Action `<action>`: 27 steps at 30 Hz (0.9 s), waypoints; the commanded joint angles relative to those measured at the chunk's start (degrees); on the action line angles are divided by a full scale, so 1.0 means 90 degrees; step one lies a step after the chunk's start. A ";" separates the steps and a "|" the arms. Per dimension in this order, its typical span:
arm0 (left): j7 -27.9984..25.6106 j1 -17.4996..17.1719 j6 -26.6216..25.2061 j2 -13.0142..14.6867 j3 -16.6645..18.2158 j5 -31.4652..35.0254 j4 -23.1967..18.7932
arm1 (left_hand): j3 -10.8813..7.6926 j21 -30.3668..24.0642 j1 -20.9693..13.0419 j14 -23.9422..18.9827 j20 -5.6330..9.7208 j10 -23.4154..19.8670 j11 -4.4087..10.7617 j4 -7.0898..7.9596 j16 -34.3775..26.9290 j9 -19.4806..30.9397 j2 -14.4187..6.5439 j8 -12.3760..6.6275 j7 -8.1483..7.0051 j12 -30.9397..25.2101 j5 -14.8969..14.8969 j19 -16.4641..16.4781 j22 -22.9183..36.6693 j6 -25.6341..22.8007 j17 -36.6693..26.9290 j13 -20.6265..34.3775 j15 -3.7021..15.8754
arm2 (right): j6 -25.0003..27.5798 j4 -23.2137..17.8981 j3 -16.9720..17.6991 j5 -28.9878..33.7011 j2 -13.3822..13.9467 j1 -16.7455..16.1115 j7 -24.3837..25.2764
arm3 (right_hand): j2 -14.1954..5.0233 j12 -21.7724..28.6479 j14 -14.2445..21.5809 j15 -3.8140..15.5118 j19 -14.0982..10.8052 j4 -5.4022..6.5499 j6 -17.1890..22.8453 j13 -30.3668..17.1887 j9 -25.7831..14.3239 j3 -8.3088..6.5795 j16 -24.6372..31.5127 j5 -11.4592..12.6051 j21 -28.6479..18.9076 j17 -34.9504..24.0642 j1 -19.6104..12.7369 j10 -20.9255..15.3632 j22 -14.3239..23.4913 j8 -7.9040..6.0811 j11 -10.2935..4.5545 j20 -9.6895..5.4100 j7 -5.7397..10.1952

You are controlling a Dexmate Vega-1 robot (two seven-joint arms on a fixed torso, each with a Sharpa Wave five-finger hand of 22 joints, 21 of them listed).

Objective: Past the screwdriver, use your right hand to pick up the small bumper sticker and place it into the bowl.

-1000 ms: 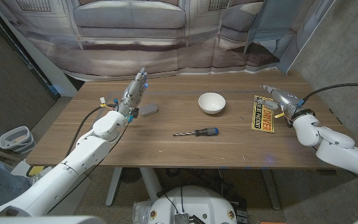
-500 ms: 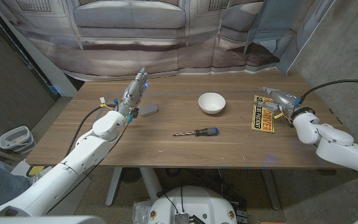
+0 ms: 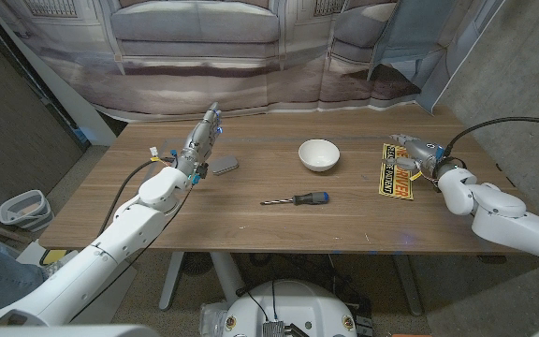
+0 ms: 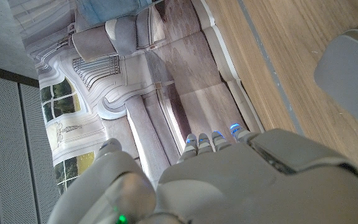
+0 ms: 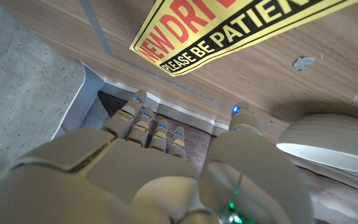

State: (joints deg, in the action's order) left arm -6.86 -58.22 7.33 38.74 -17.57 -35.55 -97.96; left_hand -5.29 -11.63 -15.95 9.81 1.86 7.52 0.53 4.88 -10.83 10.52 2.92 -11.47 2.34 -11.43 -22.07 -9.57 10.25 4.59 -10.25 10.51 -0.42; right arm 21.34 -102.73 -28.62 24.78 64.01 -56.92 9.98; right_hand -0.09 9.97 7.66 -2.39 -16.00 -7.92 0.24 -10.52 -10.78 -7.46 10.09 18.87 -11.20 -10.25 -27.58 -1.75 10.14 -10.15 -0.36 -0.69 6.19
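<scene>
The small bumper sticker point(image 3: 397, 172) is yellow and black with red letters and lies flat on the table at the right; it also shows up close in the right wrist view point(image 5: 241, 31). My right hand point(image 3: 413, 153) hovers over its far right part, fingers apart, holding nothing. The white bowl point(image 3: 318, 154) stands mid-table, and its rim point(image 5: 328, 140) appears in the right wrist view. A screwdriver point(image 3: 298, 199) with a dark handle lies nearer than the bowl. My left hand point(image 3: 202, 140) stands upright at the far left, fingers straight and empty.
A grey flat block point(image 3: 225, 166) lies beside my left hand, and its corner point(image 4: 350, 65) shows in the left wrist view. A printed backdrop hangs behind the table's far edge point(image 3: 279, 114). A small bin point(image 3: 21, 211) stands on the floor at the left.
My right hand has slid left, from beside the sticker's right edge to over the sticker. The left hand has not moved.
</scene>
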 commanded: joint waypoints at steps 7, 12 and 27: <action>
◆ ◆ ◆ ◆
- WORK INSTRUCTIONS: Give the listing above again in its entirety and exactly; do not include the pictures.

- RESULT:
Action `<action>`: 27 steps at 30 Hz (0.9 s), waypoints; the commanded joint angles relative to those measured at the chunk's start (degrees); on the action line angles are divided by a full scale, so 1.0 means 90 degrees; step one lies a step after the chunk's start. A ";" separates the steps and a "|" the arms. Per dimension in this order, its typical span:
arm0 (left): j7 -27.9984..25.6106 j1 -17.4996..17.1719 j6 -26.6216..25.2061 j2 -13.0142..14.6867 j3 -16.6645..18.2158 j5 -31.4652..35.0254 j4 -23.1967..18.7932
arm1 (left_hand): j3 -10.8813..7.6926 j21 -30.3668..24.0642 j1 -20.9693..13.0419 j14 -23.9422..18.9827 j20 -5.6330..9.7208 j10 -23.4154..19.8670 j11 -4.4087..10.7617 j4 -7.0898..7.9596 j16 -34.3775..26.9290 j9 -19.4806..30.9397 j2 -14.4187..6.5439 j8 -12.3760..6.6275 j7 -8.1483..7.0051 j12 -30.9397..25.2101 j5 -14.8969..14.8969 j19 -16.4641..16.4781 j22 -22.9183..36.6693 j6 -25.6341..22.8007 j17 -36.6693..26.9290 j13 -20.6265..34.3775 j15 -3.7021..15.8754
arm2 (right): j6 -25.0003..27.5798 j4 -23.2137..17.8981 j3 -16.9720..17.6991 j5 -28.9878..33.7011 j2 -13.3822..13.9467 j1 -16.7455..16.1115 j7 -24.3837..25.2764
arm3 (right_hand): j2 -14.1954..5.0233 j12 -21.7724..28.6479 j14 -14.2445..21.5809 j15 -3.8140..15.5118 j19 -14.0982..10.8052 j4 -5.4022..6.5499 j6 -17.1890..22.8453 j13 -30.3668..17.1887 j9 -25.7831..14.3239 j3 -8.3088..6.5795 j16 -24.6372..31.5127 j5 -11.4592..12.6051 j21 -28.6479..18.9076 j17 -34.9504..24.0642 j1 -19.6104..12.7369 j10 -20.9255..15.3632 j22 -14.3239..23.4913 j8 -7.9040..6.0811 j11 -10.2935..4.5545 j20 -9.6895..5.4100 j7 -5.7397..10.1952

You are controlling a Dexmate Vega-1 robot (two seven-joint arms on a fixed torso, each with a Sharpa Wave five-finger hand of 22 joints, 21 of them listed).

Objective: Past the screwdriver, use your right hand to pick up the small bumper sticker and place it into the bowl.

-1000 ms: 
-500 ms: 
+0 ms: 
+0 ms: 
+0 ms: 

State: (joints deg, in the action's order) left arm -6.86 -58.22 7.33 38.74 -17.57 -35.55 -97.96; left_hand -5.29 -11.63 -15.95 9.81 1.86 7.52 0.53 4.88 -10.83 10.52 2.92 -11.47 2.34 -11.43 -22.07 -9.57 10.25 4.59 -10.25 10.51 -0.42; right arm 21.34 -102.73 -28.62 24.78 64.01 -56.92 9.98; right_hand -0.09 9.97 7.66 -2.39 -16.00 -7.92 0.24 -10.52 -10.78 -7.46 10.09 18.87 -11.20 -10.25 -27.58 -1.75 10.14 -10.15 -0.36 -0.69 6.19
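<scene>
The small bumper sticker point(image 3: 397, 172) is yellow and black with red letters and lies flat on the table at the right; it also shows up close in the right wrist view point(image 5: 241, 31). My right hand point(image 3: 413, 153) hovers over its far right part, fingers apart, holding nothing. The white bowl point(image 3: 318, 154) stands mid-table, and its rim point(image 5: 328, 140) appears in the right wrist view. A screwdriver point(image 3: 298, 199) with a dark handle lies nearer than the bowl. My left hand point(image 3: 202, 140) stands upright at the far left, fingers straight and empty.
A grey flat block point(image 3: 225, 166) lies beside my left hand, and its corner point(image 4: 350, 65) shows in the left wrist view. A printed backdrop hangs behind the table's far edge point(image 3: 279, 114). A small bin point(image 3: 21, 211) stands on the floor at the left.
My right hand has slid left, from beside the sticker's right edge to over the sticker. The left hand has not moved.
</scene>
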 commanded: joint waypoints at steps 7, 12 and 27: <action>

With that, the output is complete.